Le forum devrait aussi être l’occasion d’exhorter les dirigeants africains à lever les restrictions qui empêchent le secteur privé de jouer un rôle essentiel, qui lui permettra de franchir une étape supérieure en matière de connectivité haut débit, facteur clé pour la création d’emplois.

Les potentialités des TIC pour faire progresser l’agriculture, l’éducation, la santé et bien d’autres secteurs seront aussi soulignées lors de ce forum.

M. Zoellick s’entretien-dra, lors de son séjour en Côte d’Ivoire, avec le Président Laurent Gbagbo, le Premier Ministre Guillaume Soro et les membres du gouvernement.

Par ailleurs, ce voyage permettra à M. Zoellick d’évaluer l’état des projets, financés par la Banque mondiale, dans les domaines de l’énergie et de l’agriculture.
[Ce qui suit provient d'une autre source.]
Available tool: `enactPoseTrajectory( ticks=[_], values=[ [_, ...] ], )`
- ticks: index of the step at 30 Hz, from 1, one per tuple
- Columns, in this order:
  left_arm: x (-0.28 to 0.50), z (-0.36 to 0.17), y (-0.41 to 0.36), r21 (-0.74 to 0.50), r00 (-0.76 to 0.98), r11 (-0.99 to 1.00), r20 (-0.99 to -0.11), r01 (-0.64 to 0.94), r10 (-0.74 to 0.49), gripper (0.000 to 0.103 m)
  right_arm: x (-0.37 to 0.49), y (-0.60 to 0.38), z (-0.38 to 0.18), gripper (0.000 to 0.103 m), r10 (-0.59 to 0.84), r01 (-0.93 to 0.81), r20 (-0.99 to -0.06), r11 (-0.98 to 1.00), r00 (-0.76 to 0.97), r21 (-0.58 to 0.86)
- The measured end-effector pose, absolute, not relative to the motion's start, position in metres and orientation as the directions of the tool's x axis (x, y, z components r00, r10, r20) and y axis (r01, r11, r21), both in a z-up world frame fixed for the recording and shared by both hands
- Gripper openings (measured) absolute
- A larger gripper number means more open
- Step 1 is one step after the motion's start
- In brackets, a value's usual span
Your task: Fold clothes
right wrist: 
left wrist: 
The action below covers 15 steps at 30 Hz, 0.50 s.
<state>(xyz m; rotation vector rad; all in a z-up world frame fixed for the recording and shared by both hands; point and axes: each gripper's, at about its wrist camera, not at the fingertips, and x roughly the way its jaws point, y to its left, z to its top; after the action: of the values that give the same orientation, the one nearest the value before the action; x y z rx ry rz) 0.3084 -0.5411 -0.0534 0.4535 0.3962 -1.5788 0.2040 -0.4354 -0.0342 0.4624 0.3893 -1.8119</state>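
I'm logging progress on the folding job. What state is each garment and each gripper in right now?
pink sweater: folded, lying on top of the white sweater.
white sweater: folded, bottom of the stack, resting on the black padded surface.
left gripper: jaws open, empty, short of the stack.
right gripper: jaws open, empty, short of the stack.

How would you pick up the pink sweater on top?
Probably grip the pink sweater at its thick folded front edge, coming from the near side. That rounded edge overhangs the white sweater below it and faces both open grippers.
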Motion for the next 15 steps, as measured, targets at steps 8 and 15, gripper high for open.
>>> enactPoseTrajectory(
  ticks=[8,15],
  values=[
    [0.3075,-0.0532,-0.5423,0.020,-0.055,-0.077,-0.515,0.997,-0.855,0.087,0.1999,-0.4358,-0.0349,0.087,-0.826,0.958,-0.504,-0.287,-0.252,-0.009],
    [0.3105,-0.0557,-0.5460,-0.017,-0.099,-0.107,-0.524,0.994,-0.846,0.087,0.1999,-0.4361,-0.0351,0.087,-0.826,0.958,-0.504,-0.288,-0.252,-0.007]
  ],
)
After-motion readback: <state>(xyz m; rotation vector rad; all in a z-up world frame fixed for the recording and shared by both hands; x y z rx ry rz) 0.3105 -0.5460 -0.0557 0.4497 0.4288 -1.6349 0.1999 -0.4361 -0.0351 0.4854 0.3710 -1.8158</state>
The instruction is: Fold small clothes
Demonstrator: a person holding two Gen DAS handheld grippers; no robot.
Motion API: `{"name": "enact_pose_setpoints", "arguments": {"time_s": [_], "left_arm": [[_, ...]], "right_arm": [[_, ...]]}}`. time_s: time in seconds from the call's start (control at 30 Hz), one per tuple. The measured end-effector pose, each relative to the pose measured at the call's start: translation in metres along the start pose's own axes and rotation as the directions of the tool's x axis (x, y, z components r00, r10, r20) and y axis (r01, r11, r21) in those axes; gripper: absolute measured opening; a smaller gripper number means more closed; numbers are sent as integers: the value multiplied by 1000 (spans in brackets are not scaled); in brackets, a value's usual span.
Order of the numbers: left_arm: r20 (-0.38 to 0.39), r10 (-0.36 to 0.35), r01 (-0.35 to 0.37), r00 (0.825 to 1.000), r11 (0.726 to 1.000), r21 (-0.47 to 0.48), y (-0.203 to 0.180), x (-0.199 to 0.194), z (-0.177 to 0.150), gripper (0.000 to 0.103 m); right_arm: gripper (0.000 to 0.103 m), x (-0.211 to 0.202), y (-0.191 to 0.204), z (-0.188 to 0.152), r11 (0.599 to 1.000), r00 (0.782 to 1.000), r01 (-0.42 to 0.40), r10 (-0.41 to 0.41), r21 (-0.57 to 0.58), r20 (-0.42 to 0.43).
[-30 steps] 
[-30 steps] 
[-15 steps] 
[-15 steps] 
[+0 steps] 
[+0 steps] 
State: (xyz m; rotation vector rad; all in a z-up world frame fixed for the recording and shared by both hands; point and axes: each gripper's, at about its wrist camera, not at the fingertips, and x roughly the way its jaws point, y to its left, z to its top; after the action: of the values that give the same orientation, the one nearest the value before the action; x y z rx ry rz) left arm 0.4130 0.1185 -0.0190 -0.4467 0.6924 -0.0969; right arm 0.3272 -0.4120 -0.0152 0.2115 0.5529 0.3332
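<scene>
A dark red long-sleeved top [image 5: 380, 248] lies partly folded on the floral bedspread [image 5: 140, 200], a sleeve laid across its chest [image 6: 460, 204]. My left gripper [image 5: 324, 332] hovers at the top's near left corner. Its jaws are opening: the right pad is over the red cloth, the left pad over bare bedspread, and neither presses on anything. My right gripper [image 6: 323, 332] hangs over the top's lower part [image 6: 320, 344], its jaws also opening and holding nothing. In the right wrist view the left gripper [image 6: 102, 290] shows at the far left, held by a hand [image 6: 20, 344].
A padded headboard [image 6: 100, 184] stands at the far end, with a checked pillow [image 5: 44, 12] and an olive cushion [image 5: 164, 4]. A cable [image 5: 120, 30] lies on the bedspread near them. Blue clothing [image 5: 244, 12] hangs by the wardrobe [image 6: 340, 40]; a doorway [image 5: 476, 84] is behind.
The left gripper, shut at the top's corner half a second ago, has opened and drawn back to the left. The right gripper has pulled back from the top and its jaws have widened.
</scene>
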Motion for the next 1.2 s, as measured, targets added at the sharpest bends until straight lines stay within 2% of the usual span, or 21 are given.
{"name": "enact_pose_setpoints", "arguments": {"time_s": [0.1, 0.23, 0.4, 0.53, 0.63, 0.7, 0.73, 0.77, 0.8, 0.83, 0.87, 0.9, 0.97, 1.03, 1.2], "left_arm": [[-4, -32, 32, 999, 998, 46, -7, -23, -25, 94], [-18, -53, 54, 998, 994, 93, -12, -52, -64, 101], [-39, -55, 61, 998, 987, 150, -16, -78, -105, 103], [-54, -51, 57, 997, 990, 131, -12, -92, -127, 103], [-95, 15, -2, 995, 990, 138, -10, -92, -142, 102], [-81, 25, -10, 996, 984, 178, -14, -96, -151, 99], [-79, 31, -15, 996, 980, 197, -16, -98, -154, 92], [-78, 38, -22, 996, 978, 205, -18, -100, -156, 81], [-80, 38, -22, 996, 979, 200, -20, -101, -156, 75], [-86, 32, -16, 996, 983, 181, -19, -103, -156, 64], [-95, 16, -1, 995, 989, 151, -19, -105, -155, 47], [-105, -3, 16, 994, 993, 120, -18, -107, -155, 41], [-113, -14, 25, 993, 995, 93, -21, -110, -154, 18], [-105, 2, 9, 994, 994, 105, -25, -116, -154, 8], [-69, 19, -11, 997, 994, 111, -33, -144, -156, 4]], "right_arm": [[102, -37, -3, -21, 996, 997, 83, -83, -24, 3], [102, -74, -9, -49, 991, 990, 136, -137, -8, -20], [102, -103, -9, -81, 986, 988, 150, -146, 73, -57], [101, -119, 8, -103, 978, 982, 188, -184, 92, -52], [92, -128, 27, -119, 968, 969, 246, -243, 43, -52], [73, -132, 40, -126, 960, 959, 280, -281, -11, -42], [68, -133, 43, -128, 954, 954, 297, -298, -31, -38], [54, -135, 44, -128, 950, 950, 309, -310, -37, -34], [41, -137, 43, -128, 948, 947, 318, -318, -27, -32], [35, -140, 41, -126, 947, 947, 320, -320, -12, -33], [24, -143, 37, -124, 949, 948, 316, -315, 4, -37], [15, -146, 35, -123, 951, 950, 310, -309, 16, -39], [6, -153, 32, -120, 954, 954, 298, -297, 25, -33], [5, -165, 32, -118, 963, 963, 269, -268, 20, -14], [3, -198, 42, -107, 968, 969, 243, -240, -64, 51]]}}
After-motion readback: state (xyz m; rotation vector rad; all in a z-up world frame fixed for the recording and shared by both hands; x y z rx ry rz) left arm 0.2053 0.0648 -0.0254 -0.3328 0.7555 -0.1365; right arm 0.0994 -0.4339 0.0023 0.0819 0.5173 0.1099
Il s’entretiendra, aussi, avec des membres de la Commission Électorale Indépendante (CEI) et avec d’autres bailleurs de fonds.

Il réaffirmera le soutien de la Banque mondiale au processus électoral ; discutera du soutien que la Banque entend apporter aux secteurs privé et financier ; ainsi qu’aux organisations de la société civile, partenaires clés dans la promotion de la paix, l’amélioration de la transparence, la bonne gestion et la bonne gouvernance.

La Banque mondiale soutient les avancées réalisées par le gouvernement ivoirien pour obtenir une annulation de la dette extérieure du pays, estimée à près de 2 milliards de dollars américains.